Beliau adalah As-Syeikh Al-Kabir Fakhrul Awaalim Abu Bakar bin Salim bin Abdullah bin Abdurrahman bin Abdullah bin Syekh Abdurrahman As-segaf bin Muhammad Mauladdawilah bin Ali bin Alwi bin Al-Ustadz Al-A'dham Al-Faqih Al-Muqaddam Muhammad bin Ali bin Muhammad bin Ali bin Alwi bin Muhammad bin Alwi bin Ubaidillah bin Sayyidina Al-Imam Muhajir Ahmad bin Isa bin Muhammad An-Naqib bin Ali Al-Uraydhi bin Ja'far As-Shodiq bin Muhammad Al-Baqir bin Ali Zainal Abidin ibnu Al-Husein ibnu Ali bin Abi Tholib dan ibnu Fathimah Az-Zahra' Al-Batul binti Sayyiduna Ar-Rasul Muhammad, semoga Allah senantiasa melimpahkan shalawat dan salam kepada Beliau.

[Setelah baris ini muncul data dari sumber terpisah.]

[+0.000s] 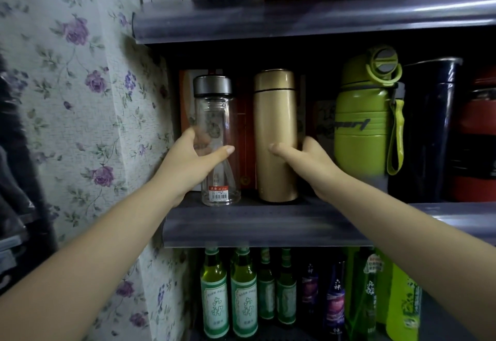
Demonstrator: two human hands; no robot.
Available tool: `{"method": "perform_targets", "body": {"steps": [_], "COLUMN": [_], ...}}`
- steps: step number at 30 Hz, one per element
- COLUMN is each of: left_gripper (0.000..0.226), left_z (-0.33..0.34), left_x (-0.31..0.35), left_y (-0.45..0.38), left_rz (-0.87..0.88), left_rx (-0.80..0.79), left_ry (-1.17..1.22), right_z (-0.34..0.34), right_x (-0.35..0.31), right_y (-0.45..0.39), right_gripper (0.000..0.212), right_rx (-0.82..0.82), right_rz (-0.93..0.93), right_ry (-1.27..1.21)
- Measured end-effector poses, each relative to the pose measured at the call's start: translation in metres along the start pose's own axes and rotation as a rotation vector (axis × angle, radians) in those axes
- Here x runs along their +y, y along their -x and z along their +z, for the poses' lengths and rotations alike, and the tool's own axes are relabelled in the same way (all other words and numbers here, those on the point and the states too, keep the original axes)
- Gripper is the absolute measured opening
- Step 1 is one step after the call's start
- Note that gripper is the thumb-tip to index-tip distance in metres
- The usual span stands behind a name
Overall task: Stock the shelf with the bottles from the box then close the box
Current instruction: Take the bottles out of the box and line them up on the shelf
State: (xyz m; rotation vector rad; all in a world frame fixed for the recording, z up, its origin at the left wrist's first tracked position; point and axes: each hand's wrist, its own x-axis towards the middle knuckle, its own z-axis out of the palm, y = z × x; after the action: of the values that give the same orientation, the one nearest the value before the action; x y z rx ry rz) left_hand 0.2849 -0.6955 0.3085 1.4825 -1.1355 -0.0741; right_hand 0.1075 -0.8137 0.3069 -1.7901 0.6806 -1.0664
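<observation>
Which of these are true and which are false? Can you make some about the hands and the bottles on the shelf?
1. The left hand holds the clear glass bottle. True.
2. The right hand holds the green sports bottle. False: it grips the gold flask.
3. The gold flask lies on its side. False: it stands upright on the shelf.
4. The clear glass bottle is left of the gold flask. True.
5. Green glass bottles stand on the level below. True.
</observation>
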Motion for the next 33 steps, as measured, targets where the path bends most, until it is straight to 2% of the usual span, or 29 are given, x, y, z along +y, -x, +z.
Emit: {"method": "perform_targets", "body": {"steps": [3,4,6,8,9,12,15,18,22,23,27,33], "left_gripper": [0.049,0.047,0.044,0.044,0.044,0.048,0.042,0.041,0.039,0.039,0.042,0.039], "left_z": [0.001,0.002,0.002,0.002,0.002,0.002,0.003,0.003,0.004,0.004,0.004,0.005], "left_x": [-0.002,-0.002,-0.002,-0.003,-0.003,-0.004,-0.004,-0.004,-0.004,-0.005,-0.006,-0.006], "left_y": [0.0,0.0,0.001,0.0,0.0,0.0,0.001,0.001,0.001,0.001,0.001,0.002], "left_rz": [0.012,0.015,0.015,0.015,0.017,0.018,0.03,0.026,0.028,0.03,0.03,0.037], "left_rx": [0.004,0.007,0.006,0.006,0.006,0.014,0.014,0.016,0.016,0.015,0.018,0.015], "left_ry": [0.024,0.035,0.052,0.06,0.059,0.051,0.047,0.059,0.053,0.054,0.059,0.088], "right_z": [0.001,0.002,0.0,-0.002,-0.002,0.001,0.001,-0.002,0.0,0.0,-0.005,-0.005], "right_x": [0.004,0.006,0.011,0.013,0.013,0.012,0.016,0.016,0.013,0.013,0.014,0.016], "right_y": [-0.001,0.0,-0.002,-0.005,-0.005,-0.005,-0.007,-0.008,-0.005,-0.005,-0.004,-0.006], "right_gripper": [0.11,0.106,0.083,0.07,0.069,0.091,0.076,0.069,0.096,0.096,0.06,0.072], "right_rx": [-0.064,-0.036,0.028,-0.008,-0.051,-0.085,0.025,-0.024,-0.051,-0.046,-0.055,0.016], "right_rz": [0.022,0.002,-0.021,-0.026,-0.025,-0.041,-0.043,-0.004,-0.048,-0.05,-0.023,-0.012], "right_ry": [-0.012,0.023,0.063,0.001,-0.036,-0.058,-0.006,-0.065,-0.09,-0.092,-0.169,-0.135]}}
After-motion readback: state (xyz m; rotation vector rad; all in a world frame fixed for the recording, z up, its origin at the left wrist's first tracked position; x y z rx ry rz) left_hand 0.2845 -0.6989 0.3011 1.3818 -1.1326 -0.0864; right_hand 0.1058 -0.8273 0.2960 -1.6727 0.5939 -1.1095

Nasab yang mulia Ibunda As-Syeikh Abu Bakar bin Salim:
Beliau adalah As-Syarifah Al-Afifah Tholhah binti Aqil bin Ahmad bin Abi Bakar As-Sakran ibnu Abdurrahman As-segaf…. Bersambung hingga akhir seperti di atas.

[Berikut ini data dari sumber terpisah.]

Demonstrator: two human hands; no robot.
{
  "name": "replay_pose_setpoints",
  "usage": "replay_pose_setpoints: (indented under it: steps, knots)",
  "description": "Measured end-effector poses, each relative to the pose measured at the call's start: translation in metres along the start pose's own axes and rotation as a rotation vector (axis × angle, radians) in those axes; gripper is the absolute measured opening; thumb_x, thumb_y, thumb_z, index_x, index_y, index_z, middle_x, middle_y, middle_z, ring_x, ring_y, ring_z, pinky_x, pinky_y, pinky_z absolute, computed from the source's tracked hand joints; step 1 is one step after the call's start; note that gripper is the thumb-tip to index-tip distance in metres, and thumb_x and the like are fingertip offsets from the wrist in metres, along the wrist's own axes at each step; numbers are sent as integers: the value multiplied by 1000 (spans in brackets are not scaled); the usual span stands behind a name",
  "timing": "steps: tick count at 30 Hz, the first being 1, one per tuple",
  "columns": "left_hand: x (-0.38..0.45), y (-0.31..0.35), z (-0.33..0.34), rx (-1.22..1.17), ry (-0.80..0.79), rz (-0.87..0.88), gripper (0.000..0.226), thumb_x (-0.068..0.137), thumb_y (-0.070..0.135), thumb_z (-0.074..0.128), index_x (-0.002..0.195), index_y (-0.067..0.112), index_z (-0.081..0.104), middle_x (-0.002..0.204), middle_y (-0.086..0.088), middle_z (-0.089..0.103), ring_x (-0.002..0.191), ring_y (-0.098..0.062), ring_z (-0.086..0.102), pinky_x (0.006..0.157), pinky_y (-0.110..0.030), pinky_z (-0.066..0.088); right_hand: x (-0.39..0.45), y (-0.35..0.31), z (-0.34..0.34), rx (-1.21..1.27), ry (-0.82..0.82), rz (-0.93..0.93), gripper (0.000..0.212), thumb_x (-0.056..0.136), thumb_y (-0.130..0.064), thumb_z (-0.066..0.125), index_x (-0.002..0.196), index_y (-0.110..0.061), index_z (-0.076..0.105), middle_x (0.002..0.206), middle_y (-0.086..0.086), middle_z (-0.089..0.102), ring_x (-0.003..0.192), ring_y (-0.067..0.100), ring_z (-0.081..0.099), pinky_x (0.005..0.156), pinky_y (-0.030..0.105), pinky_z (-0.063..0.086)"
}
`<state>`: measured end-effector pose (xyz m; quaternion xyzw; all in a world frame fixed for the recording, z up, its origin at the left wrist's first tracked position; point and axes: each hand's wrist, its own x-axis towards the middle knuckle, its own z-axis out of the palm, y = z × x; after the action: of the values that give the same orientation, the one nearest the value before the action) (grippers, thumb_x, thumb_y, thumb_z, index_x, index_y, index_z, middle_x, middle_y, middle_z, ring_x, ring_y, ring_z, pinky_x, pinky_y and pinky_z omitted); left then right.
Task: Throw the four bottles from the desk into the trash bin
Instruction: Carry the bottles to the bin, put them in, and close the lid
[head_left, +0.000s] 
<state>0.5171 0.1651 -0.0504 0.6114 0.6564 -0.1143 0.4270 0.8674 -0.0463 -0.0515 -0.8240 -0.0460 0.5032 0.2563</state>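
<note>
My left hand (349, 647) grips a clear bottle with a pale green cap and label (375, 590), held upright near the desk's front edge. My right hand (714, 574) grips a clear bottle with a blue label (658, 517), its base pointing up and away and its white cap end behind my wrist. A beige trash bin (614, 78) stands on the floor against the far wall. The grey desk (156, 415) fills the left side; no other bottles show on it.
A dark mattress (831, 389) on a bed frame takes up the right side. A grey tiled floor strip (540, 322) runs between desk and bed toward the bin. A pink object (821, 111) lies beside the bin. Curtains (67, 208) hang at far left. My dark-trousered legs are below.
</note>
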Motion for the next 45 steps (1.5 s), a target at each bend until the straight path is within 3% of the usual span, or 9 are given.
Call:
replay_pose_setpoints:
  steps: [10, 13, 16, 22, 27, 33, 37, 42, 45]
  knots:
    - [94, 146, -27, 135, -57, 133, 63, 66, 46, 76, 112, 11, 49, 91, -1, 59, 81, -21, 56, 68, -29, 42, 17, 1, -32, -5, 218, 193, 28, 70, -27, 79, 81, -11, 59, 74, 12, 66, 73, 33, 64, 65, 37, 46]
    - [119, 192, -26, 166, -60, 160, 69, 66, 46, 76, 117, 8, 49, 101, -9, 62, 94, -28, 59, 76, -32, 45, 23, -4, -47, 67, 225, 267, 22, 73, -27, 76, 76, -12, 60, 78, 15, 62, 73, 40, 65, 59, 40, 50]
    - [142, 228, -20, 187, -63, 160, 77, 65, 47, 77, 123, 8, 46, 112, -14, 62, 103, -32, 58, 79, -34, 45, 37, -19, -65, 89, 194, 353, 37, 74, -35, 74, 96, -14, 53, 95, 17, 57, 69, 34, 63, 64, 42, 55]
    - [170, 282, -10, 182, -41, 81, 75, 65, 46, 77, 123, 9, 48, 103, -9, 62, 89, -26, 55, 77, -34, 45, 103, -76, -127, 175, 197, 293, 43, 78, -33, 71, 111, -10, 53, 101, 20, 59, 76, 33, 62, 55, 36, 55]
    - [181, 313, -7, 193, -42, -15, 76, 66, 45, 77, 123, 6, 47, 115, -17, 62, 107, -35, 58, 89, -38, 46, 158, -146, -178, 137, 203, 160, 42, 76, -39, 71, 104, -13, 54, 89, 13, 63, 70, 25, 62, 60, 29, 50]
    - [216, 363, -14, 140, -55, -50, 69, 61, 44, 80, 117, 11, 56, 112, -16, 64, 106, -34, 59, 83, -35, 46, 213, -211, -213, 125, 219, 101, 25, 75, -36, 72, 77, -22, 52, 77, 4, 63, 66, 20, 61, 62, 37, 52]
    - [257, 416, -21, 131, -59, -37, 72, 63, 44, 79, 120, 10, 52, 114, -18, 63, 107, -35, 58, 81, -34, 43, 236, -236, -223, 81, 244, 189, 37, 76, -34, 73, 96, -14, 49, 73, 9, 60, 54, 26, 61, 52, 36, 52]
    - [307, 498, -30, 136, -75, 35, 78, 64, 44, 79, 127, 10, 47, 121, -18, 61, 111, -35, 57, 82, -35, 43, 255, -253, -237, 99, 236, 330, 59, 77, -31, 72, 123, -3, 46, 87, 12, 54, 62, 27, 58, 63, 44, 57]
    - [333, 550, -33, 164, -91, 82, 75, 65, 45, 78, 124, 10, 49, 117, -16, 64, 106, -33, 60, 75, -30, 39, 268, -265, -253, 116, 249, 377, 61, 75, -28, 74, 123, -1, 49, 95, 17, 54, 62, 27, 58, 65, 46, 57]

Kelahiran As-Syeikh Abu Bakar bin Salim:
Beliau dilahirkan di kota Tarim, pada hari Sabtu, tanggal 23 Jumadil Awwal, tahun 919 Hijriyyah. Beliau (semasa) kecil dididik dan diasuh oleh ayahnya dengan pengawasan penuh, secara nyata maupun tersembunyi. Bahkan sebelum kelahiran maupun masa kecilnya, beliau sudah masyhur dikalangan Aulia' dan As-Sholihin, mereka mengetahui (Ya'ni, akan lahirnya seorang wali besar).

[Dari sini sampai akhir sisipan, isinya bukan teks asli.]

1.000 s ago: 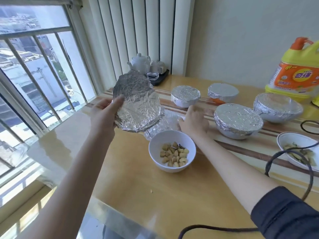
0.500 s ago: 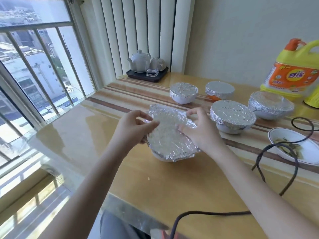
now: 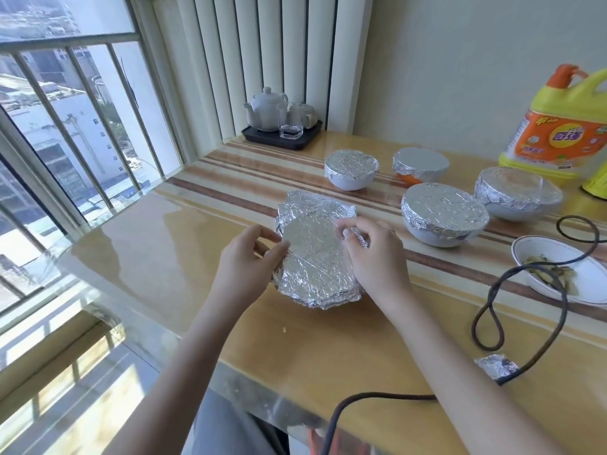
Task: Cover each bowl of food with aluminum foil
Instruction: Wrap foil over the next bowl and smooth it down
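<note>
We have lowered the foil sheet (image 3: pixel 317 257) onto the bowl on the table (image 3: pixel 295 349); our left hand (image 3: pixel 246 257) and right hand (image 3: pixel 371 251) now pinch its edges, ready for crimping.

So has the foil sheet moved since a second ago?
Yes. The foil sheet came down from beside the teapot onto the bowl, where both hands pinch it.

4 foil-covered bowls (image 3: pixel 444 213) sitting at right of centre, plus 1 foil sheet (image 3: pixel 317 251) at mid-frame. 1 open dish (image 3: pixel 558 267) showing at right edge. 1 teapot (image 3: pixel 265 108), 1 glass (image 3: pixel 290 124) standing at top centre; 1 detergent jug (image 3: pixel 558 126) at upper right. 2 hands showing.
</note>
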The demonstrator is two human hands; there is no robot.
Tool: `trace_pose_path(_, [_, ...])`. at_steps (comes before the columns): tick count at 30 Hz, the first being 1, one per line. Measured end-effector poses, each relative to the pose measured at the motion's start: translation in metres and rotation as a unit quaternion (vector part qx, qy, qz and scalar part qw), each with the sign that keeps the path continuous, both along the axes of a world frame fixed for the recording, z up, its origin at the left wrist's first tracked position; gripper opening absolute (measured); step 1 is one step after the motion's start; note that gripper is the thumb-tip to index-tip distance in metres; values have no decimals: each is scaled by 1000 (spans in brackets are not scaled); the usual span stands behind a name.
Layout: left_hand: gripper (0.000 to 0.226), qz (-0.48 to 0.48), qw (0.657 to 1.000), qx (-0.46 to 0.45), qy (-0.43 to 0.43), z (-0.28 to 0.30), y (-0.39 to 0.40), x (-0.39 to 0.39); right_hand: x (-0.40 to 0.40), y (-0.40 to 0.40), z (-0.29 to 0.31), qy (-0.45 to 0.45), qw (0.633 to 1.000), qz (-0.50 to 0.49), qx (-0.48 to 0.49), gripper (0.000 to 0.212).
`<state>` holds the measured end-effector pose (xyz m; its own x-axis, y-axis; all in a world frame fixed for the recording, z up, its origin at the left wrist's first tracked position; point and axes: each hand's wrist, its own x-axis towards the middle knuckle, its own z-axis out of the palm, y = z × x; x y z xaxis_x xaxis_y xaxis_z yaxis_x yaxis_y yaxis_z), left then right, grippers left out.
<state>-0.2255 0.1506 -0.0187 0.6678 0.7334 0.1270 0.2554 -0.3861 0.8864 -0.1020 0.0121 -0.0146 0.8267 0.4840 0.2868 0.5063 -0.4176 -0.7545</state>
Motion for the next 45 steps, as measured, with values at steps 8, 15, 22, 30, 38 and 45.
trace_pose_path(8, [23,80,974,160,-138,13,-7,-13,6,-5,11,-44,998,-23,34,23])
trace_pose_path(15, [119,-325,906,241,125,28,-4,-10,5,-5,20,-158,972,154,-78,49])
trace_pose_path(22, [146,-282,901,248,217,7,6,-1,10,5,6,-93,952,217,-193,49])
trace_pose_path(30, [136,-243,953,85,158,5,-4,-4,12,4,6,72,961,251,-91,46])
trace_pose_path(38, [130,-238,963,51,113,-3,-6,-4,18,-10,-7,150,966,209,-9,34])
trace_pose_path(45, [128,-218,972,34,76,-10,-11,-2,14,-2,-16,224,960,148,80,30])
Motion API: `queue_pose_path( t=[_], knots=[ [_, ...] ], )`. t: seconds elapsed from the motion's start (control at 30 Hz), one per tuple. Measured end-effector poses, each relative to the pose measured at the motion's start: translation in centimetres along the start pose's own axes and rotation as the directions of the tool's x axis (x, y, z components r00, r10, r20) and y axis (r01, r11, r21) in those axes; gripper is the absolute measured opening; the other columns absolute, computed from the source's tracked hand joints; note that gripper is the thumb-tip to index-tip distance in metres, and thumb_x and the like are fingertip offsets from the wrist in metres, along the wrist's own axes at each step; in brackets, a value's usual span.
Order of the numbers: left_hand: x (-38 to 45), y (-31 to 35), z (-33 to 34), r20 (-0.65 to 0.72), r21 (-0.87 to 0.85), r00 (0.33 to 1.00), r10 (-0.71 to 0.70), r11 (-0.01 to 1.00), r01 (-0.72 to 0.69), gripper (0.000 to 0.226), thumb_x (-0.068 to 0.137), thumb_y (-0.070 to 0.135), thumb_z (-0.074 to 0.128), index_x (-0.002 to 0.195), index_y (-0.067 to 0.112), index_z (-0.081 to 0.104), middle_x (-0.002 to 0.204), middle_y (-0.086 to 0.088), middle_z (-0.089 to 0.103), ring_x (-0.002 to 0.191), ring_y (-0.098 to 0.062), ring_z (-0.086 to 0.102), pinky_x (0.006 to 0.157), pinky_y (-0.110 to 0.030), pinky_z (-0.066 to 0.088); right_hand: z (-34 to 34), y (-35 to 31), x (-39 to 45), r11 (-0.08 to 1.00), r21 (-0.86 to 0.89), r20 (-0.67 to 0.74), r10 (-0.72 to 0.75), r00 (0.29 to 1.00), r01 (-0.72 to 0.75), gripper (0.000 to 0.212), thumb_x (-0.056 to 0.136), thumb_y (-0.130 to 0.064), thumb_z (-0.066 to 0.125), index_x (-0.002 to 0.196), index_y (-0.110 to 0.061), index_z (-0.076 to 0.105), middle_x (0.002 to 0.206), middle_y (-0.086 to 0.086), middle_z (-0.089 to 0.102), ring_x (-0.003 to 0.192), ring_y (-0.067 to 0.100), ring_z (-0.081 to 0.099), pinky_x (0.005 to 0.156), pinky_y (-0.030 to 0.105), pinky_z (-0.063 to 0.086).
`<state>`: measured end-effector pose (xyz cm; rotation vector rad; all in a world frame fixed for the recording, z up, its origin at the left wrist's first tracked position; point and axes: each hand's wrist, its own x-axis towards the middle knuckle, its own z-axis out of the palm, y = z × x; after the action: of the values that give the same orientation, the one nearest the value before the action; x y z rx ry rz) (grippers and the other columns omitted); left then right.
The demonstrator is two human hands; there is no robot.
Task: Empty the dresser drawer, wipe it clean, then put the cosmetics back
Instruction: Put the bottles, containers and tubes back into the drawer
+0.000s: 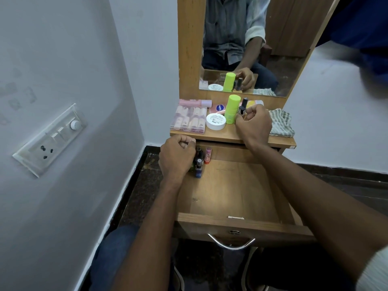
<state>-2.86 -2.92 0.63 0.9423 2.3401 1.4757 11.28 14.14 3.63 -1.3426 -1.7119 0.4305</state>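
The wooden drawer [231, 185] is pulled out, its floor mostly bare. In its back left corner stand several small dark nail polish bottles [199, 164] and a pink lip balm [208, 155]. My left hand [177, 156] is there with fingers curled around the bottles, hiding some of them. On the dresser top [226, 136] my right hand [253, 121] pinches a black-capped nail polish bottle [243, 106] next to a lime green bottle [232, 109]. Also on top are a white jar [215, 121], a blue tin [219, 107], a pink tube [195, 102] and a clear box of cosmetics [189, 120].
A striped cloth [281, 122] lies at the right end of the dresser top. The mirror [283, 70] rises behind the cosmetics. A white wall with a socket panel [50, 139] stands close on the left. The drawer's metal handle [231, 243] is above my knees.
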Motion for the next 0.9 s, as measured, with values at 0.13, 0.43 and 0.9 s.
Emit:
queue_pose_path(
  t=[0.13,0.43,0.9],
  knots=[
    [0.0,0.0,-0.1,0.000,-0.008,1.000,-0.005,1.000,0.005,0.012,0.096,0.038,0.071,0.090,0.030,0.077,0.075,0.016,0.071,0.075,-0.003,0.068,0.070,-0.027,0.055,0.0,0.0,0.2,0.999,-0.035,0.015,-0.017,1.000,0.018,0.021,0.088,-0.025,0.078,0.098,-0.012,0.064,0.098,0.006,0.066,0.089,0.020,0.060,0.070,0.028,0.044],
    [0.1,0.1,-0.5,-0.010,-0.052,0.997,-0.078,0.996,0.077,0.012,0.096,0.039,0.071,0.091,0.029,0.077,0.076,0.012,0.075,0.076,-0.005,0.072,0.074,-0.031,0.058,-3.0,-0.7,-5.1,0.971,0.186,-0.005,-0.154,0.988,0.153,0.021,0.084,-0.017,0.078,0.097,-0.011,0.063,0.087,0.003,0.066,0.075,0.013,0.061,0.065,0.021,0.052],
    [-0.2,0.3,-0.5,-0.001,-0.060,0.996,-0.090,0.994,0.090,0.013,0.095,0.039,0.072,0.085,0.032,0.075,0.073,0.014,0.073,0.073,-0.003,0.070,0.072,-0.029,0.058,1.0,1.2,-11.7,1.000,0.010,0.517,0.001,0.856,-0.006,0.014,0.080,-0.018,0.085,0.084,-0.020,0.071,0.075,-0.002,0.074,0.074,0.018,0.071,0.075,0.049,0.062]
  ],
)
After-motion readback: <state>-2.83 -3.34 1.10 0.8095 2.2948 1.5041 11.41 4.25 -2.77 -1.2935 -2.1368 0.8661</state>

Salah satu dari mereka para aulia' adalah As-Sayyid As-Syarif Ahmad bin Alwi bin Abdurrahman As-segaf. Beliau tinggal di desa Maryamah. Adapun saat itu beliau datang ke 'Inat dan tinggal di rumah dimana As-Syeikh Abu Bakar bin Salim dibesarkan. Di tempat itu masih terdapat banyak pohon salam dan bebatuan. As-Sayyid Ahmad berdiri (di rumah tersebut) dan berkata:
"Akan lahir seorang anak (di tempat ini), ia memiliki kemuliaan besar, dan akan tinggal pula di tempat ini".. Kemudian beliau berjalan ke beberapa tempat seraya menunjuk dan berkata "Disini akan menjadi masjidnya", Habib Ahmad pun lalu shalat di tempat tersebut. Beliau lalu menunjuk sambil berkata, "Inilah rumahnya dan tempat tinggalnya (Syeikh Abubakar bin Salim)".
Selain daripada Habib Ahmad, ada juga beberapa orang-orang sholeh yang memberikan kabar gembira akan lahirnya manusia agung. Antara lain As-Syeikh Al-Imam Al-Arif, Muhammad bin Ahmad Jamalullail pemuka turbah Al-Mashif di kota Qosam. Begitu juga Al-Imam Al-Arif Syhabuddin Ahmad bin Abdurrahman dan Abi Bakar Al-Aidrus Al-Adeni dan banyak lagi selain mereka.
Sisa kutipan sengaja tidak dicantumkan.